Let's go back for a moment to 2006/7.
Her Outdoors put a lot of work into finding the right kind of canvas for our yurts. She talked to lots of people (they weren't always very forthcoming about their suppliers - not surprising as yurts were really taking off at the time and canvas was in increasingly short supply). She looked at lots of websites. And she settled on the unbleached 12-ounce 'waterproof, rot-proof, flame-proof canvas' everyone was using.
Sounds very reasonable. I can't see why anyone would do anything different.
We ordered hundreds of metres (yards) of the stuff, from two different suppliers. Her Outdoors made a cover for our first 18-foot yurt, we put it in the trailer and off we went.
If you've read this blog from the beginning (or the end, depending on which way you look at it), you may remember that August 2007 was very wet when we arrived in France. Very wet - outside and inside the yurt. So wet, we sought shelter in a house and Her Outdoors began to doubt her skills. Which are considerable (and award-winning).
We built the 12-foot Play Yurt and Her Outdoors made a cover. We moved into it. It rained. The cover leaked. And started to rot. (Waterproof, rot-proof, flame-proof, remember?)
We put the original 18-foot up for extra storage.

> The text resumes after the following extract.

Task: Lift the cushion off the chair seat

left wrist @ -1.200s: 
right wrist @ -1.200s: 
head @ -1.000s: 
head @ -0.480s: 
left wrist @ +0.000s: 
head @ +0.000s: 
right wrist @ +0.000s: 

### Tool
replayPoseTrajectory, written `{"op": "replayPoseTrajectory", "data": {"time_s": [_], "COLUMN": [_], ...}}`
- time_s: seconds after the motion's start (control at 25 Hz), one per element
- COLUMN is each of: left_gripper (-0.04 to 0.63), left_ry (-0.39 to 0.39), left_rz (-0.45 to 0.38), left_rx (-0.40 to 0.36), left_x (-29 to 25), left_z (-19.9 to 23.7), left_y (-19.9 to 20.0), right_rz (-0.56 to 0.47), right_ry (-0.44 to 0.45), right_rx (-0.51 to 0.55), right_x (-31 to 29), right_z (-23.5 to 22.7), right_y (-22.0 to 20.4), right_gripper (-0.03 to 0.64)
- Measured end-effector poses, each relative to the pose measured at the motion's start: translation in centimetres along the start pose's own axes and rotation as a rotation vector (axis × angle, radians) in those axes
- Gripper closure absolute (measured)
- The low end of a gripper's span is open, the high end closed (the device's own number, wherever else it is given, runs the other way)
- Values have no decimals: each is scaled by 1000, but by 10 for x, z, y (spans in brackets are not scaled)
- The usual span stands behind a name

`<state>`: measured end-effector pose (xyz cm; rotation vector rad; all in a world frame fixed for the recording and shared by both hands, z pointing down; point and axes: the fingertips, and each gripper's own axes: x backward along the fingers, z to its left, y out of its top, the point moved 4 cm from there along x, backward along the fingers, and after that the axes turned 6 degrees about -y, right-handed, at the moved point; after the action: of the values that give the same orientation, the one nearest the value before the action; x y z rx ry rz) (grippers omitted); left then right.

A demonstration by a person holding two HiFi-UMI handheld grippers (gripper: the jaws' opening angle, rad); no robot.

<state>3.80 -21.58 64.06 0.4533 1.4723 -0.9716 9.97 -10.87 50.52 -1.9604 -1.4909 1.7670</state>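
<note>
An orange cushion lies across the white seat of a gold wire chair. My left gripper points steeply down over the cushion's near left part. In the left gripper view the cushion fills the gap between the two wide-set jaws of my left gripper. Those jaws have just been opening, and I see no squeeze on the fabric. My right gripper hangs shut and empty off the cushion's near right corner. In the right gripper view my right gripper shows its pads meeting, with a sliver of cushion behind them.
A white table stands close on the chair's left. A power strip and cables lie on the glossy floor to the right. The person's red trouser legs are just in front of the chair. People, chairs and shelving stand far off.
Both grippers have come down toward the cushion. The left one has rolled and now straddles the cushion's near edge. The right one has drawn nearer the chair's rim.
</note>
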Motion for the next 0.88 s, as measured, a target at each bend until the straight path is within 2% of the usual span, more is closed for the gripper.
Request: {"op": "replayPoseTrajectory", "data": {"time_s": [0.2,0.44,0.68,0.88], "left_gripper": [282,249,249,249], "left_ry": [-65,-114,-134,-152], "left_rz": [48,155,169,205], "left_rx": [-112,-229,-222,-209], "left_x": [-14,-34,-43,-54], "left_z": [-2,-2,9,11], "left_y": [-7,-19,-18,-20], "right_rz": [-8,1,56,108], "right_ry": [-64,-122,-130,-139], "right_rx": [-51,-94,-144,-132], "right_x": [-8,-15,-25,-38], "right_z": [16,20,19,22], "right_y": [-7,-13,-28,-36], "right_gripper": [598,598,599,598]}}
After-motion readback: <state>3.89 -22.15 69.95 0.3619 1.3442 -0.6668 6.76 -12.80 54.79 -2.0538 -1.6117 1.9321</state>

It leaked a bit less. And was a bit less mouldy.
We put a new 18-foot up on a lovely dry beaten earth platform, with canvas from the second manufacturer. Just before a rainstorm. Which went straight through the cover, almost like it wasn't there.
Her Outdoors made a few calls. Here's one:
Professional yurt cover maker 1: 'Ah yes - 2007 was the worst year to buy canvas - the rot-proofing was water soluble. They've made some improvements.'
Professional yurt cover maker 2: 'Oh yes - you need to re-proof your canvas before you use it. Twice if you can. Otherwise it leaks. We'll send you some proofing, but you won't need any seam-sealer.'
More research revealed people who live in yurts full-time do not use canvas. (Which, among other things, needs replacing EVERY COUPLE OF YEARS.) Everyone's using some kind of manmade material, like polycotton, which costs many, many times more but will last for up to 10 years. (If you really need to know, use the comments thing below and I'll get Her Outdoors to give you all the details.)
Now, call me old-fashioned if you must, but if you sell something as 'waterproof' and 'rot-proof', it should be those things. The 12-foot cover rotted so badly, Her Outdoors had to make a new one before we could open this year. It lasted a few months (which would have cost 1250 GBP if made professionally - no wonder other yurt camps cost so much).
Last week, it rained for the first time since July. Again, inside as well as outside our yurt (we re-proofed the guest yurt and Play Yurt at the start of the season and they held up pretty well. We couldn't re-proof our yurt 'cos the material was so new, the proofing ran off - yes, it's actually proof-proof).
We found how the water was coming in - and will be ordering some seam sealer in the next few days.